• **WHAT TO PRODUCE**: Two lines in the data below mark the range: the one with "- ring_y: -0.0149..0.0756" and the one with "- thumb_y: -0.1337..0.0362". Return both, along with every line between them, exactly.
Start of GIVEN DATA
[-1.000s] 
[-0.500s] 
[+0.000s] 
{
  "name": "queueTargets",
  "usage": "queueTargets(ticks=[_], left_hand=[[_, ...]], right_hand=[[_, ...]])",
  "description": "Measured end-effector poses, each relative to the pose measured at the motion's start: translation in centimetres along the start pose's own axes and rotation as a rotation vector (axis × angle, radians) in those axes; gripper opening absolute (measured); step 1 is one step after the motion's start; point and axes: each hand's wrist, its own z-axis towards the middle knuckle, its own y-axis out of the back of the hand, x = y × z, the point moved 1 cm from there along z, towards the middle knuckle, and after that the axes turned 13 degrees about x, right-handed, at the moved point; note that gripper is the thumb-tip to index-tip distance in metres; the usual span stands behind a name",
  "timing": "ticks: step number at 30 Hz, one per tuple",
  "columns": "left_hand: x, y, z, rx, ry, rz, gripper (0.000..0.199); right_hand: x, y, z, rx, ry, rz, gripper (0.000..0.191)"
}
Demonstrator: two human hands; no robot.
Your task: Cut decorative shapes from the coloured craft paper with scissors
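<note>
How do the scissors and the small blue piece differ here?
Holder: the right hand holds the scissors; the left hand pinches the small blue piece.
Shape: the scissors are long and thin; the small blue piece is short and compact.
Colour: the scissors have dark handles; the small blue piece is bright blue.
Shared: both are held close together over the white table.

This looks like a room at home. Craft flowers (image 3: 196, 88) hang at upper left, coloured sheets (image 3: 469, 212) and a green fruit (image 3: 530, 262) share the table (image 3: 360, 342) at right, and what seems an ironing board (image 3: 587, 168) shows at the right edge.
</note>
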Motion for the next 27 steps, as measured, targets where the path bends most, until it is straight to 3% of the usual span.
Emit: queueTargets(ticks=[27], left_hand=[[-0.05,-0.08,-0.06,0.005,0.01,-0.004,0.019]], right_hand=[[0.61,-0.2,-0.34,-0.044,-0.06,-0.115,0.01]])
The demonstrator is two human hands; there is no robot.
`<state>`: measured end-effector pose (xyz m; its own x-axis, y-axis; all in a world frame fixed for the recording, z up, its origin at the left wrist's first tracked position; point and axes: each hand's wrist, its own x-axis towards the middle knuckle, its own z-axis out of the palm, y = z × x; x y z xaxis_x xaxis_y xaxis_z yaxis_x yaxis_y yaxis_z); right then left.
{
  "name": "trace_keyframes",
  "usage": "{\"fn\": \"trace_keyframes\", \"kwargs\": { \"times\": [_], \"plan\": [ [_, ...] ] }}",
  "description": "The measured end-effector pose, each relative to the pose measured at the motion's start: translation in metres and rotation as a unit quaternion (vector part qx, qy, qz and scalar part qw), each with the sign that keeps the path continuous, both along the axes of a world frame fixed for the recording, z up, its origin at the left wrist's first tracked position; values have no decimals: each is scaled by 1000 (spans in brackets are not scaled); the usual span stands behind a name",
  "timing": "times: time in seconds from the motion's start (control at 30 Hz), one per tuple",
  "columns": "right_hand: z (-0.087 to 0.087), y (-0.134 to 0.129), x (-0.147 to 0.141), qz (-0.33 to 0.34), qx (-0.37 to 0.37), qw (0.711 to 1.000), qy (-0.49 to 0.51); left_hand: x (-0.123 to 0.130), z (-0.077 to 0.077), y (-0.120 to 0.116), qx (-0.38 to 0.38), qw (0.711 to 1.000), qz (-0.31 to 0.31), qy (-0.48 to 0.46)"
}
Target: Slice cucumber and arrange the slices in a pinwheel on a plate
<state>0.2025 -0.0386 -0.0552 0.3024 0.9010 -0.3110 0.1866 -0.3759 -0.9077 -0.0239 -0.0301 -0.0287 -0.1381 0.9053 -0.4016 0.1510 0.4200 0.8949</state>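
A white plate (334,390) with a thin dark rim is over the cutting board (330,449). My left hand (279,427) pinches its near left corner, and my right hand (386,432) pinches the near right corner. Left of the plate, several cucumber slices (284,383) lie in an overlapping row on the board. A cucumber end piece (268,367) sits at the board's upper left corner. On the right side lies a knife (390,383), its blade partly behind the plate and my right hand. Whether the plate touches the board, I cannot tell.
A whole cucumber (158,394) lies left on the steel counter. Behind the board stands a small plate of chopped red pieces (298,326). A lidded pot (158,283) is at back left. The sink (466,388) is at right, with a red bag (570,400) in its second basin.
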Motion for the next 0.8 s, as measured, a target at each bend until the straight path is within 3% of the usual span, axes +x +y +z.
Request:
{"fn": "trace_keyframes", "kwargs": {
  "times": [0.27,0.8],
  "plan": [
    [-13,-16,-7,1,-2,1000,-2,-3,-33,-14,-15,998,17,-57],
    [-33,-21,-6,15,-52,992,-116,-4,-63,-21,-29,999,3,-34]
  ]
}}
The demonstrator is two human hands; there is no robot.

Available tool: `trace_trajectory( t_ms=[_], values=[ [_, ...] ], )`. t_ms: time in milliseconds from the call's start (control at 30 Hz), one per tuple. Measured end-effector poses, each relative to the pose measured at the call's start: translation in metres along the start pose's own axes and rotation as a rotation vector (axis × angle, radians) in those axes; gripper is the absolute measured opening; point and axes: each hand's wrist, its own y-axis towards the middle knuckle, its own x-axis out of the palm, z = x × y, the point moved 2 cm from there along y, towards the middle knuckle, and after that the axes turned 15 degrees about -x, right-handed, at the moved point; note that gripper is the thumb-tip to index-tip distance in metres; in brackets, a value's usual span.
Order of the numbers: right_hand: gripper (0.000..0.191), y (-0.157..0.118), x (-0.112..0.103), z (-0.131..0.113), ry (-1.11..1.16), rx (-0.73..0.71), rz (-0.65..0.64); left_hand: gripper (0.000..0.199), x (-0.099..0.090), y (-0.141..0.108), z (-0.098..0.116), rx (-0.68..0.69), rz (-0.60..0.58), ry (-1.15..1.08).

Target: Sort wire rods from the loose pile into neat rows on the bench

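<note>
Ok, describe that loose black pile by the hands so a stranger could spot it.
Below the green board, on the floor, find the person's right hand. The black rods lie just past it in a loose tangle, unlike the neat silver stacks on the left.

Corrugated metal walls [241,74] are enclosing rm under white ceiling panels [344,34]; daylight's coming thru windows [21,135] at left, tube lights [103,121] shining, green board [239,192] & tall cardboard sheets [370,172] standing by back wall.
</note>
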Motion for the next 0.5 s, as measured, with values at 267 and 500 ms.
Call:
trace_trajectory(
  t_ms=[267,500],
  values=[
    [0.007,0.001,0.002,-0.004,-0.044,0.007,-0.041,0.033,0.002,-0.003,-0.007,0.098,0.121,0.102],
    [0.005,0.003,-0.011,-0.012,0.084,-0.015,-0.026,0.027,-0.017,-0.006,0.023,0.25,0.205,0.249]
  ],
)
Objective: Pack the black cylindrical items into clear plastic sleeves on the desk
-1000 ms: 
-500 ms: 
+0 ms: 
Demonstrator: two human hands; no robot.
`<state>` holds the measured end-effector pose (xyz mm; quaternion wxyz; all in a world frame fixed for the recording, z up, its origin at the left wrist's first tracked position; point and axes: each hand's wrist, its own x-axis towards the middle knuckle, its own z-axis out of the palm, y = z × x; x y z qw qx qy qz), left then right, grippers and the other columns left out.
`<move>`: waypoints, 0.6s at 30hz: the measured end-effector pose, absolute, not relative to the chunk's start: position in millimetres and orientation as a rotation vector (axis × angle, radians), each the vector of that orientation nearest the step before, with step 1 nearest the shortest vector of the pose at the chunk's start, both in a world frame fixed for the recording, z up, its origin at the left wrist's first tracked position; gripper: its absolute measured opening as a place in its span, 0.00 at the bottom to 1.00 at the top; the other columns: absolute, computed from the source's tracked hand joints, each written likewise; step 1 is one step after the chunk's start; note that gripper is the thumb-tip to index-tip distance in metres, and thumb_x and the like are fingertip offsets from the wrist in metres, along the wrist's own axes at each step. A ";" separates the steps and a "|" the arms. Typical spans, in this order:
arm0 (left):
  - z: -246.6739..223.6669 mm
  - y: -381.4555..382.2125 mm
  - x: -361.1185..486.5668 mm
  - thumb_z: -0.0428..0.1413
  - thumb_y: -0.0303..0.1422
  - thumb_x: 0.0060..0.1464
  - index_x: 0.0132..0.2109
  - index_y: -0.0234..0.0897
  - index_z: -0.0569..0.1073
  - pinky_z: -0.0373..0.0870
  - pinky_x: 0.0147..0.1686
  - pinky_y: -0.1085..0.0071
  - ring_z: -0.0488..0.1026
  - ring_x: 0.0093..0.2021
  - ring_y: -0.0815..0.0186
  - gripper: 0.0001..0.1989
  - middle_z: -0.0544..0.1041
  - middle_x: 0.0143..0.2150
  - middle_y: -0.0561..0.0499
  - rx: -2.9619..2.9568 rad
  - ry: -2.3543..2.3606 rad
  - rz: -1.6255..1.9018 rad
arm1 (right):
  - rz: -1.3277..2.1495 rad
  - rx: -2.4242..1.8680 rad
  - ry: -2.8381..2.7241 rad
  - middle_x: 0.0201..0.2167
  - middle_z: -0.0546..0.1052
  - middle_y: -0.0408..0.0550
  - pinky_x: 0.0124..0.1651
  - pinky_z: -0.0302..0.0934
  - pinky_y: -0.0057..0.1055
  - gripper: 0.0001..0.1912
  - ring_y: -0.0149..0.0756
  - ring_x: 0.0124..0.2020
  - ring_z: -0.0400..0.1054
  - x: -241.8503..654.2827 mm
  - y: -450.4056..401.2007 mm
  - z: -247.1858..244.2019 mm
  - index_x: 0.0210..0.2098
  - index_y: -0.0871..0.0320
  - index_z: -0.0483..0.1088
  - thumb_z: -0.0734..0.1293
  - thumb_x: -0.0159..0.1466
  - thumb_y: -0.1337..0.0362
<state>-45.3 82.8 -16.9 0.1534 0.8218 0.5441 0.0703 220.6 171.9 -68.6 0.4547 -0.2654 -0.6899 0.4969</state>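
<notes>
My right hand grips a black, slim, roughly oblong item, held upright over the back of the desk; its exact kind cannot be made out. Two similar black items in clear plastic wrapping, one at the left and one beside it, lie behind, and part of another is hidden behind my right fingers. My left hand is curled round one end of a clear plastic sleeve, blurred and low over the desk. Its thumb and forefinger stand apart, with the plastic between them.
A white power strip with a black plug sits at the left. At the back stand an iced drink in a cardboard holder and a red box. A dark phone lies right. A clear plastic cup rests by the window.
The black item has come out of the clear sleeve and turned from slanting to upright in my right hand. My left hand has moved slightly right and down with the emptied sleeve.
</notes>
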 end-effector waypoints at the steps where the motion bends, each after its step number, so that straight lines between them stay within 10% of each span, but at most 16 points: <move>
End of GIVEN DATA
• **WRITTEN SOLUTION**:
  - ring_y: -0.0149..0.0756
  - ring_x: 0.0124..0.2020
  - ring_z: -0.0400..0.1054
  - x: -241.8503..654.2827 mm
  - y: -450.4056..401.2007 mm
  - z: -247.1858..244.2019 mm
  - index_x: 0.0210..0.2098
  - index_y: -0.0871..0.0320
  - index_z: -0.0483..0.1088
  - thumb_z: -0.0734..0.1293
  - thumb_x: -0.0159..0.1466
  - thumb_y: -0.1337..0.0362

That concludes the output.